It comes as experts have predicted that inflation will peak at 13% and energy bills will reach £3582 in October when the energy price cap rises. Meanwhile, Kit Malthouse, Chancellor of the Duchy of Lancaster, admitted that some hospitals in England are preparing for fuel shortages.

The National put the possibility of organised power blackouts in Scotland caused by supply chain issues this winter to the Scottish Government and asked how likely they are to occur.

A spokesperson said: “The Scottish Government is in regular contact with the National Grid, who are responsible for managing and maintaining our energy supply across the UK, to monitor the situation.

The National: Households are facing soaring energy costs this winterHouseholds are facing soaring energy costs this winter

“As would be expected, the National Grid, alongside the UK Government, have undertaken a range of modelling to analyse our anticipated energy needs over the winter months and are confident the UK’s requirements will be met in full.”
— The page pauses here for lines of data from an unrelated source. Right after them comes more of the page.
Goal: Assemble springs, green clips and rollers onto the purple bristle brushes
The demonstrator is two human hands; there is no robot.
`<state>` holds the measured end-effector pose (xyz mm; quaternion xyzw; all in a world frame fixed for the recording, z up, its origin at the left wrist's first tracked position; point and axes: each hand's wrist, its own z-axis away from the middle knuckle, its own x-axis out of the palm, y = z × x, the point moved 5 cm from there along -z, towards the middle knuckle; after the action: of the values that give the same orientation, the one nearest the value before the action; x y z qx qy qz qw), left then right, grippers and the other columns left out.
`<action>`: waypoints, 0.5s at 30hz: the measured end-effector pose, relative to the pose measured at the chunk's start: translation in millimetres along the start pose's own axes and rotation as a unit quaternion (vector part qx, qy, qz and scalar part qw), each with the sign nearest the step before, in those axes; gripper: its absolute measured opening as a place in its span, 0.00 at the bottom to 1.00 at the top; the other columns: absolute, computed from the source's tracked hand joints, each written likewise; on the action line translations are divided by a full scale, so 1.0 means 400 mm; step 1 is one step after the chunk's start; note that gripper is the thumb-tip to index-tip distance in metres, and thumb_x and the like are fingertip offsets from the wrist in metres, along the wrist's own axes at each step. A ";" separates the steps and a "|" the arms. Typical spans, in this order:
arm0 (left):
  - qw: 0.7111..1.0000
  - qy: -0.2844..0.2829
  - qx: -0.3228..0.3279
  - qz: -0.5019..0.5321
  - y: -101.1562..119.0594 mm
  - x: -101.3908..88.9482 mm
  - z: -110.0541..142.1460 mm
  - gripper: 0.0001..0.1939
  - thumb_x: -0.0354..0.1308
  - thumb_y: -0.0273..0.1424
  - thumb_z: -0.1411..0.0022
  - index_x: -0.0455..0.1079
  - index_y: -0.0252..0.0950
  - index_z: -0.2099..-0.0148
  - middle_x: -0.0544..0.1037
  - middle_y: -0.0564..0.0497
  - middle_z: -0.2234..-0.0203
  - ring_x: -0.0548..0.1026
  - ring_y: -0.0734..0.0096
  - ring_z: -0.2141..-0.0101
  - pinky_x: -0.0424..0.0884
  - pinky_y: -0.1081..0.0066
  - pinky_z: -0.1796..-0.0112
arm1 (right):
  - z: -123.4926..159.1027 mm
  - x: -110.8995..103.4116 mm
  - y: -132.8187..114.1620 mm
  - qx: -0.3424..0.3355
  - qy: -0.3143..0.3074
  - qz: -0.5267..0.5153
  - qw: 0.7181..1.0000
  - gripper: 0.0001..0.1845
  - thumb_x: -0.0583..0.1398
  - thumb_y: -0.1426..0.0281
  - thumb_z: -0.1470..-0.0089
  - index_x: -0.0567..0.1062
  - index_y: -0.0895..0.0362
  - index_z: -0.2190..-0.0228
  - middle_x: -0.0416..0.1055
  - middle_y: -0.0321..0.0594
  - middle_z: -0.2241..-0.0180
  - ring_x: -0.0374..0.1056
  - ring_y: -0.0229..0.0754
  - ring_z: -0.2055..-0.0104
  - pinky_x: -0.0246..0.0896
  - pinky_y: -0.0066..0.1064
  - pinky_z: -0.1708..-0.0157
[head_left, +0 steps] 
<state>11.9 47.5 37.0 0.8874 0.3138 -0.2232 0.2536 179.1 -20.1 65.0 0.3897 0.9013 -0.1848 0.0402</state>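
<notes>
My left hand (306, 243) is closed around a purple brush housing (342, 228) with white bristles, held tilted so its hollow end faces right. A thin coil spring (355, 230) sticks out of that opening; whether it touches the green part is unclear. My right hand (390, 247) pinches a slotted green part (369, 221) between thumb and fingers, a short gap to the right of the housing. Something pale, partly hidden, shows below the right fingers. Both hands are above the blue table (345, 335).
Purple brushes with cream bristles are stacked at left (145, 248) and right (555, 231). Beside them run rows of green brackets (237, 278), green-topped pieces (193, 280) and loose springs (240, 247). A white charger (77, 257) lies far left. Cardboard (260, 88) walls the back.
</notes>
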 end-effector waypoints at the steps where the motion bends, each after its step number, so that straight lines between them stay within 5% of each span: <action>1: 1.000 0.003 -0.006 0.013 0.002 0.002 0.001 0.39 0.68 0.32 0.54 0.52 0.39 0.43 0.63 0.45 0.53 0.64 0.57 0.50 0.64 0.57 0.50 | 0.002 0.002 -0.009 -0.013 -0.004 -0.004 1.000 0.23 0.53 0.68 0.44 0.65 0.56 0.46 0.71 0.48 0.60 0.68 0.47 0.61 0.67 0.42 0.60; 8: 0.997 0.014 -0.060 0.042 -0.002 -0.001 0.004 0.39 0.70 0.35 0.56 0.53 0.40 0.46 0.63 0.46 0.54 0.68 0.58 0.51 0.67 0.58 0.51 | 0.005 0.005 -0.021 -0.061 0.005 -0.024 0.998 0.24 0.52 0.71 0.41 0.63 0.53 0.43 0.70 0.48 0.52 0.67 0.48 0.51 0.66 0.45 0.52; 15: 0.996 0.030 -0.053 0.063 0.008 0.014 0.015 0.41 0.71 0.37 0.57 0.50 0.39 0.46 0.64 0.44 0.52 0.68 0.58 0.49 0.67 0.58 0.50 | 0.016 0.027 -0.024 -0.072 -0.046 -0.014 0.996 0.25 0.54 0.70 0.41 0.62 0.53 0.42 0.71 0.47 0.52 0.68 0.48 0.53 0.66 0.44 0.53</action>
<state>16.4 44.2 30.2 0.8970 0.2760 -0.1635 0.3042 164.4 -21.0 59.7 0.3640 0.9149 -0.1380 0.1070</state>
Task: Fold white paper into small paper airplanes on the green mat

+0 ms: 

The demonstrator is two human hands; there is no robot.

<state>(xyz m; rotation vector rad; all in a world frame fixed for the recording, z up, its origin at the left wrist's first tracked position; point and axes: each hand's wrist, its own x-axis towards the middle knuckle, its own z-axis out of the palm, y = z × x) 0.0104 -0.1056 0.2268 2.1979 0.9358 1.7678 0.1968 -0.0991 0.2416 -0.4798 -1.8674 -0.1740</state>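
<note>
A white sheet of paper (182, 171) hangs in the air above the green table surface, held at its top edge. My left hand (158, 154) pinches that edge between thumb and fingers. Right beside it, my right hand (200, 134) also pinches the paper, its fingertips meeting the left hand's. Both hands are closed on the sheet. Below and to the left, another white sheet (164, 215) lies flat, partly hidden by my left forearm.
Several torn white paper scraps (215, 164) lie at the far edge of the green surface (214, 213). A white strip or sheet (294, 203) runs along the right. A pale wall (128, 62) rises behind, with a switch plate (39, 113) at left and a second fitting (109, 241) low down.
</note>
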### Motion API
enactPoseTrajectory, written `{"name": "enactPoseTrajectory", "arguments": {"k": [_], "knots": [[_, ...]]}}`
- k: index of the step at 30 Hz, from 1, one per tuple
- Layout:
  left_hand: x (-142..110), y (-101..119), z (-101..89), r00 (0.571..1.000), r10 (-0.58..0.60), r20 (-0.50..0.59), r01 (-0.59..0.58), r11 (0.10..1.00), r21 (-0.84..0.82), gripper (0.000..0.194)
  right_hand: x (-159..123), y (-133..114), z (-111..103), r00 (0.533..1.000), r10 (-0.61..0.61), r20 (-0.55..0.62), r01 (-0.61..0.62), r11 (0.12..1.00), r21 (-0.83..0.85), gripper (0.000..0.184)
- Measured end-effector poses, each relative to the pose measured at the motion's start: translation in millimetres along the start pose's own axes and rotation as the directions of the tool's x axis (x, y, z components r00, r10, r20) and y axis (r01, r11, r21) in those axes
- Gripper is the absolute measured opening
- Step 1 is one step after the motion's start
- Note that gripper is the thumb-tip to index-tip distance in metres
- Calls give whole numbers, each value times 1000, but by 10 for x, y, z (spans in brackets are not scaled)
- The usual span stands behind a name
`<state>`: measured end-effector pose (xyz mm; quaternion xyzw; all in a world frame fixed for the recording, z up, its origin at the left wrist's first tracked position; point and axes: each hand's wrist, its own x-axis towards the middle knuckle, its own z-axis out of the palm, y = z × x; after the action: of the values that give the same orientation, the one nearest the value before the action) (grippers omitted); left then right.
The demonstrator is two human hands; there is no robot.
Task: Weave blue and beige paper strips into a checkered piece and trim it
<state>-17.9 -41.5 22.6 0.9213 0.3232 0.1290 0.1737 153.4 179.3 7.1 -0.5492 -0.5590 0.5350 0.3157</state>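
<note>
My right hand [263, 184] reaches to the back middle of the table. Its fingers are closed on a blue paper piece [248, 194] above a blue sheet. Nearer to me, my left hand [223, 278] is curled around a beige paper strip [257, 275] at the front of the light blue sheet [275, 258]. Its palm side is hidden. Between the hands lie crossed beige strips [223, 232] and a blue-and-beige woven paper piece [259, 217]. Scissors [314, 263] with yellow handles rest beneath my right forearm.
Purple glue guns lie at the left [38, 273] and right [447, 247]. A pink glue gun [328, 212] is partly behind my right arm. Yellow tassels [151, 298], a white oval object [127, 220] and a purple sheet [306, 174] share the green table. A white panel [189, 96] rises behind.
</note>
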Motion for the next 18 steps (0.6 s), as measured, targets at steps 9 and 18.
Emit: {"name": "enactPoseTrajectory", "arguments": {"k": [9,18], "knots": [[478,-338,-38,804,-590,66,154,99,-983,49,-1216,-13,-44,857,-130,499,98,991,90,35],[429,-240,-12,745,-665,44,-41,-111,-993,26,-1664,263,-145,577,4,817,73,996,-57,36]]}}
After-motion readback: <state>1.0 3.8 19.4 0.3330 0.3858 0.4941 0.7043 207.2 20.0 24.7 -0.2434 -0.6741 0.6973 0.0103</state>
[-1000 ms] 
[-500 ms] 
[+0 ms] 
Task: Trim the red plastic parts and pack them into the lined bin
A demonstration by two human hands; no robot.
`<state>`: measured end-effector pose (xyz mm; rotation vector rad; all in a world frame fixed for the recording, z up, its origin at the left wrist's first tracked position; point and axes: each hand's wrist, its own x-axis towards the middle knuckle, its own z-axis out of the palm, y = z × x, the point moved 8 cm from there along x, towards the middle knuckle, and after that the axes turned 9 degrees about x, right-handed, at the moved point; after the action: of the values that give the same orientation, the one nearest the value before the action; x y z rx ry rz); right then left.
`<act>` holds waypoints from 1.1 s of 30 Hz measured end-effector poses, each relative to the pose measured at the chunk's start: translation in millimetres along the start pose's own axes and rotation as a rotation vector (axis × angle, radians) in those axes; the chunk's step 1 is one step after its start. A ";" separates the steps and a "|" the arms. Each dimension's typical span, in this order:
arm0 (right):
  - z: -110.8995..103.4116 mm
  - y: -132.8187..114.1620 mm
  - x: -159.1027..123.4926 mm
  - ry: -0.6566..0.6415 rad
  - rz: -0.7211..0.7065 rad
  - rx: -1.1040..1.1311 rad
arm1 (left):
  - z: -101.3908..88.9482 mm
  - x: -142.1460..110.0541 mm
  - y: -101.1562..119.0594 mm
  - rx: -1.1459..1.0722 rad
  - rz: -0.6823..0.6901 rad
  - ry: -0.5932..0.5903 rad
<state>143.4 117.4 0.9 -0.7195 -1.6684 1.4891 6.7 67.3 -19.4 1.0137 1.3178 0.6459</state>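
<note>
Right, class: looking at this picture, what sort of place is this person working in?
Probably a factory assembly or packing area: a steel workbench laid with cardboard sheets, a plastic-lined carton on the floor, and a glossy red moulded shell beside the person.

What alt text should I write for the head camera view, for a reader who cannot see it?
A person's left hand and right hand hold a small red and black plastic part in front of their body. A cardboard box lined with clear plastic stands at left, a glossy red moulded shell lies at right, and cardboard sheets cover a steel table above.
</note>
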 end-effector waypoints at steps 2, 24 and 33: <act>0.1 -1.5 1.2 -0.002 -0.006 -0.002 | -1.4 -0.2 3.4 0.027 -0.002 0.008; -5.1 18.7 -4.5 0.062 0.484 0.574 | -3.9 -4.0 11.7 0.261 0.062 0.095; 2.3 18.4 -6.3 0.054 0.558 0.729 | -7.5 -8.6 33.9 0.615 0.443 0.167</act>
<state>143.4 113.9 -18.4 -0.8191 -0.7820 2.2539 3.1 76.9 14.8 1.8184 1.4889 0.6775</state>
Earlier, Malthouse told Talk TV that the Westminster government is making plans for “all sorts of contingencies across public services”, including hospitals, and a government source told The Mirror they did not expect blackouts to take place, adding that it was an “extreme scenario”.

Meanwhile, a Department for Business, Energy and Industrial Strategy claimed that reports of potential blackouts were “wilfully misleading”, despite being contained in their own emergency planning documents.

The impact of rising energy prices is set to be felt more acutely in the north and rural areas, where customers tend to pay higher costs than their counterparts across Scotland.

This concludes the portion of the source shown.